| Data listing |
========================================================================

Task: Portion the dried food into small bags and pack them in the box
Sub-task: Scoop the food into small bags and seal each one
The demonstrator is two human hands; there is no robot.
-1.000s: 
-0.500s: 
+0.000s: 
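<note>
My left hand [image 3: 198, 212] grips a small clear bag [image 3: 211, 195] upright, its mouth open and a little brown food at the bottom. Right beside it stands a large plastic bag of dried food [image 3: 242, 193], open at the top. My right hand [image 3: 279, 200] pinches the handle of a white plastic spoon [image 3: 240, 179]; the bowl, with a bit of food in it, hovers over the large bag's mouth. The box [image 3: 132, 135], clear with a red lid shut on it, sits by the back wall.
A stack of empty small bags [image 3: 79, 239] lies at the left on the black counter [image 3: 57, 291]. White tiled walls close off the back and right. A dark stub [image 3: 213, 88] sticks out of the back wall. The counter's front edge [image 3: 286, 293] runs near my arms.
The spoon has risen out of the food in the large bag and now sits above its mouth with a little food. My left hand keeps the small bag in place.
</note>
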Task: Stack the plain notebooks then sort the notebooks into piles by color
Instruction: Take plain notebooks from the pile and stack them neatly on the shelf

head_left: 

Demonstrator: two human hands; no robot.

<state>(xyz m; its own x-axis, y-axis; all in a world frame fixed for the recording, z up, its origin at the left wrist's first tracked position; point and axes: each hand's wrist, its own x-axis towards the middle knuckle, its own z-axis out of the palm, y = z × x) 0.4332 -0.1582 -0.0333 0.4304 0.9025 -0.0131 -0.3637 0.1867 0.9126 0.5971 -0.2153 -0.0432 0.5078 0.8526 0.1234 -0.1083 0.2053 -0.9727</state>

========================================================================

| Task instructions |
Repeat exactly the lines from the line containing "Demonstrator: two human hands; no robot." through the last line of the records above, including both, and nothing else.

| Output |
Demonstrator: two human hands; no robot.

<state>(xyz m; its own x-axis, y-axis; all in a world frame fixed for the recording, z up, its origin at the left wrist's first tracked position; point and axes: each hand's wrist, its own x-axis towards the middle knuckle, its own z-axis out of the palm, y = z × x) 0.4332 -0.1582 -0.0333 0.4304 0.9025 -0.0131 -0.3637 0.1867 0.9126 0.5971 -0.2153 -0.0432 0.5078 0.8526 0.1234 -0.1083 0.2053 -0.9727</state>

The answer has nothing more to it.